The fossils formed the centrepiece of the exhibition which was designed by Redbridge Museum. The displays explain what the Ice Age was, what creatures lived in Ilford during that time, why the area has preserved so many fossils and showed how workmen digging in brickfields during the mid-nineteenth century started to uncover them. In this way, the displays not only show life 200,000 years ago but what Ilford was like before being swallowed up as a suburb of London.
We also worked with a local community group, the East Ilford Betterment Partnership, and the Natural History Museum, London, to display a cast of the skull of the ‘Ilford mammoth’, one of the most complete examples ever found in the UK.
The response to the exhibition has been really positive. Visitors are delighted and surprised to find out how important Ilford is in the scientific world and I think this helps to boost civic pride, one of the key local political agendas. So far, the exhibition has had over 3000 visits with February half-term’s family mammoth trail resulting in the most visitors the Museum has ever had for that time of the year. It has also been a hit with local schools and the Museum has taught the topic to over 1000 pupils so far in newly designed education sessions which will become a core part of our programme after the exhibition finishes. Over the next few years we hope to comprehensively redevelop the main Museum and the topic of ‘Ice Age Ilford’ will be a key part of this and we look forward to continuing our partnership with the BGS.
Ice Age Ilford runs until 4 June 2016
Redbridge Museum, Central Library, Clements Road, Ilford, Essex IG1 1EA



Wednesday, 30 March 2016

ETHELDRED BENETT, the first female geologist

ETHELDRED BENETT, the first female geologist

To mark International Women’s Day, 8 March 2016, the Geological Society of London is holding a special exhibition showcasing a few of the pioneering activities of Etheldred Benett (1775-1845), who is recognised as the first female geologist. 

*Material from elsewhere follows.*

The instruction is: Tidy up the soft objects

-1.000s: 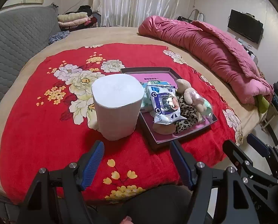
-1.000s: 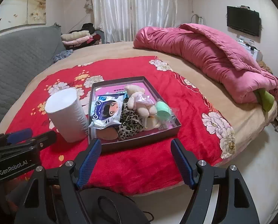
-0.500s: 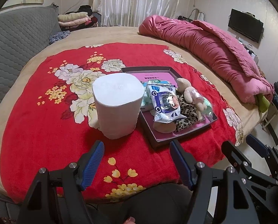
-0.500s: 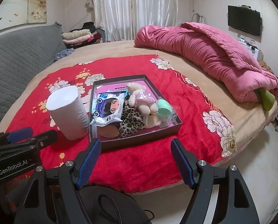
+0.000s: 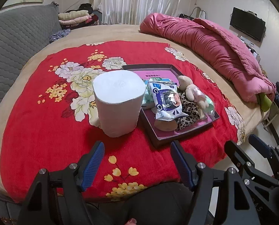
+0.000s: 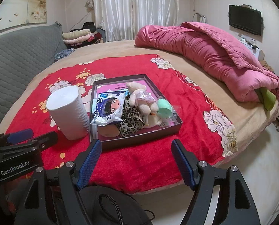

Figure 1 Silhouette of Etheldred Benett, [c.1837].
The exhibition, running until 31 May 2016, displays a selection of material sent to the Society by Benett between 1813-1842, including a number of her fossils which have been kindly curated and lent by the National Geological Repository, BGS.

Etheldred Benett was born on 22 July 1775 at Pyt House, Tisbury, Wiltshire, the eldest daughter of the local squire Thomas Benett.  Benett and her sister Anna Maria were encouraged to pursue the study of natural history by their brother-in-law, the botanist Aylmer Bourke Lambert (1761–1842).

Whilst her sister concentrated on botany, Benett took up the newly fashionable study of fossils.  Unlike her near contemporary, the working class Mary Anning (1799-1847), Benett was a woman of independent wealth (she never married) who pursued the acquisition and study of fossils for her own interest. 

Collecting locations
Most of her collection comprised Jurassic and Cretaceous specimens from her home county of Wiltshire but she also collected fossils from farther afield, notably during her holidays to the Dorset Coast.  From at least 1809, people were recorded as visiting ‘Miss Benett’s collection’, and by 1810 she was engaging in correspondence with and sending material to other geologists and museums, including the Geological Society.  The first recorded donation from her was in February 1813 when we received some ‘Siliceous petrifactions from Tisbury, Wiltshire’.

Figure 2 Fossils from Wiltshire.
Figure 3 Fossils from Chicksgrove Quarry, Tisbury, Wiltshire.
Figure 4 Fossils from Weymouth, Dorset.
Benett’s particular interest was the collection and study of fossil “Alcyonia” (sponges) which, according to her only publication ‘A Catalogue of Organic Remains of the County of Wiltshire’ (1831), Warminster apparently had in abundance, particularly to the west of the town.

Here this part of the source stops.